PROBLEM DETAILS: A single figure is the whole answer: the number of lines in the records that contain "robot".
○ ○ ○ ○ ○ ○ ○
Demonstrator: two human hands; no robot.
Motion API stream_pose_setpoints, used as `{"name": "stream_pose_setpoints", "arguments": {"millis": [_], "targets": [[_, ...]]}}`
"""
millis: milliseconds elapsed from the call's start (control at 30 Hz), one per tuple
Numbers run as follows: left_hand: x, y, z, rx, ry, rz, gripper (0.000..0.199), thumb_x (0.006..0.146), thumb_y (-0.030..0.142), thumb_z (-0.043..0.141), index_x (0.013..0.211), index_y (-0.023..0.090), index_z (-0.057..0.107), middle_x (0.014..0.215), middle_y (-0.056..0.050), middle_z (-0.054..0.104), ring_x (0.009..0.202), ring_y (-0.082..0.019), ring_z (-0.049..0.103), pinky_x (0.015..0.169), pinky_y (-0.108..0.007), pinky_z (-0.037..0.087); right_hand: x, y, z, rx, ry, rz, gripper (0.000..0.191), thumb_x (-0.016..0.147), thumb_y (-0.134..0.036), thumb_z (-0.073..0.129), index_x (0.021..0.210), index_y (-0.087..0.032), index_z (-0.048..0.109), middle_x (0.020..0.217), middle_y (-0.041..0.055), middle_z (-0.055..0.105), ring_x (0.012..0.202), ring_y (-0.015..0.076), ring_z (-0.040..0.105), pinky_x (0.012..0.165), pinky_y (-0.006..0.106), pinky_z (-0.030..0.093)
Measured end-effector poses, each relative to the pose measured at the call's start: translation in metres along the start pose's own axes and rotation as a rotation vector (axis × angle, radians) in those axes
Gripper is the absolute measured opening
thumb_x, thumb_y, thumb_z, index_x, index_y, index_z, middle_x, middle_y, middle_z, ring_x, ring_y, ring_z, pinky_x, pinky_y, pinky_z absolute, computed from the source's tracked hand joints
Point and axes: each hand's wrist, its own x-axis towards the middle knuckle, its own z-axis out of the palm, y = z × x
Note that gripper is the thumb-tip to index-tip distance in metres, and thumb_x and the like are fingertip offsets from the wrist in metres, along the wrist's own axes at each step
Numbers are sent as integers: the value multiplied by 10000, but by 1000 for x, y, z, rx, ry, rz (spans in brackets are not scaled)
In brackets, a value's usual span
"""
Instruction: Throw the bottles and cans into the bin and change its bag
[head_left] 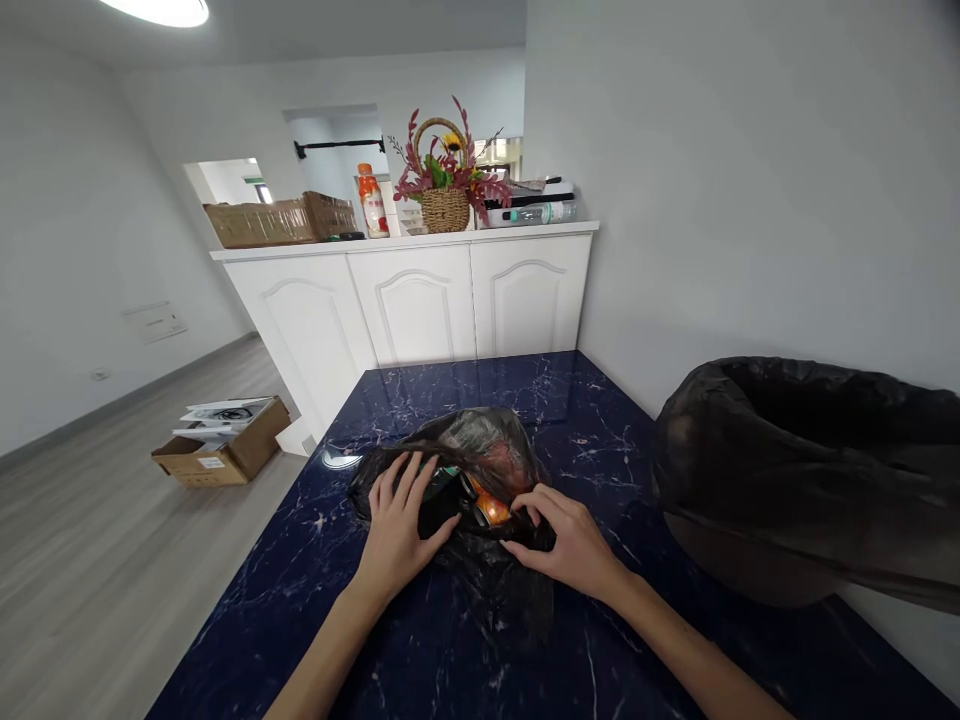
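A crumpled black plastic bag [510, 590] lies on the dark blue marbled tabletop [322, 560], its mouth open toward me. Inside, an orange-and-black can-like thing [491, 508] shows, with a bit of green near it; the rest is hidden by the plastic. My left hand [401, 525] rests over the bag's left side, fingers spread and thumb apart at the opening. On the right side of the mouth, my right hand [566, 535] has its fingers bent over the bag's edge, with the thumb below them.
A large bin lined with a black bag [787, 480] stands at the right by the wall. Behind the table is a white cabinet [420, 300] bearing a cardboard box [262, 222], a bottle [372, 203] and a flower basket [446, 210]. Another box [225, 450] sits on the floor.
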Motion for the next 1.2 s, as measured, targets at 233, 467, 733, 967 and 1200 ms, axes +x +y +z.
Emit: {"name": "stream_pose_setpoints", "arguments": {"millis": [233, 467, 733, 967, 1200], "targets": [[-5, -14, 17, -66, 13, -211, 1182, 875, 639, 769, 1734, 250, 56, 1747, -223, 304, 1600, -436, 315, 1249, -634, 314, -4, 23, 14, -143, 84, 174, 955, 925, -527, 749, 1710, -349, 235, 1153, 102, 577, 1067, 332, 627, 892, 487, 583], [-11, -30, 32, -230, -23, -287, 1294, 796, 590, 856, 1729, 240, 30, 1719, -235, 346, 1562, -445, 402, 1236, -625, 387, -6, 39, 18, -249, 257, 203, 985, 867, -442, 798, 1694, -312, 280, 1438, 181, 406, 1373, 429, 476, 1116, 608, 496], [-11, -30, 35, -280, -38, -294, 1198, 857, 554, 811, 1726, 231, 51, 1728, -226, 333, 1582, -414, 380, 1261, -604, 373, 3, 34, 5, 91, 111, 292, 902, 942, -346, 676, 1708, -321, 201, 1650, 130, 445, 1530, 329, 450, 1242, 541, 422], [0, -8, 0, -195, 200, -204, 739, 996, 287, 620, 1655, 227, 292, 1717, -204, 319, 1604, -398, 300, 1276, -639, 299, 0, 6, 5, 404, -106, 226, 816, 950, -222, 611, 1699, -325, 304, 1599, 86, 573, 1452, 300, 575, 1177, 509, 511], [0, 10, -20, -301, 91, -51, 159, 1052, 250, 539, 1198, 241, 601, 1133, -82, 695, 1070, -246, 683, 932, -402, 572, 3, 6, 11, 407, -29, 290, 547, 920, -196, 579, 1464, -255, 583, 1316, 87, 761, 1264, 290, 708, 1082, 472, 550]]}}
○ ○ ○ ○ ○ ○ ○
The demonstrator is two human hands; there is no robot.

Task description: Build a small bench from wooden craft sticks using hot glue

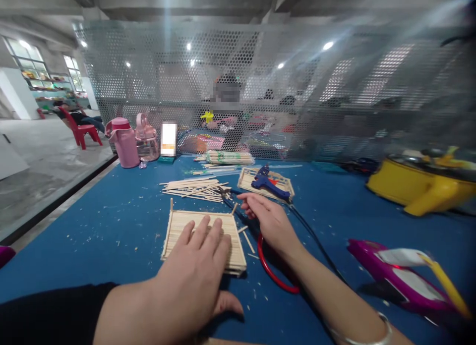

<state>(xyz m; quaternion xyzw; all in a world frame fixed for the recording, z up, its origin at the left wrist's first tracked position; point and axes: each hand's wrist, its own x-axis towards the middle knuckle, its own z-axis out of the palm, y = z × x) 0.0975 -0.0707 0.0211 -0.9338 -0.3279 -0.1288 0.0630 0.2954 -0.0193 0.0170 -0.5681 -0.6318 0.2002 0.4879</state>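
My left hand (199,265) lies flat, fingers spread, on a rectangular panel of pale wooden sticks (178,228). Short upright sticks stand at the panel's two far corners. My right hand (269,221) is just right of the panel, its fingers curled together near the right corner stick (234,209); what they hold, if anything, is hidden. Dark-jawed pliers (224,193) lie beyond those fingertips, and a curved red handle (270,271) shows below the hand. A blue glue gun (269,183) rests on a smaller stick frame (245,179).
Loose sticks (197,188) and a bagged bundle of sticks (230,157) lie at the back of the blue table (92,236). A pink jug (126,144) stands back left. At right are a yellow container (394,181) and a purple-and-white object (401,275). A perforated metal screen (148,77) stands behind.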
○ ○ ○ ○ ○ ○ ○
TASK RESPONSE: 2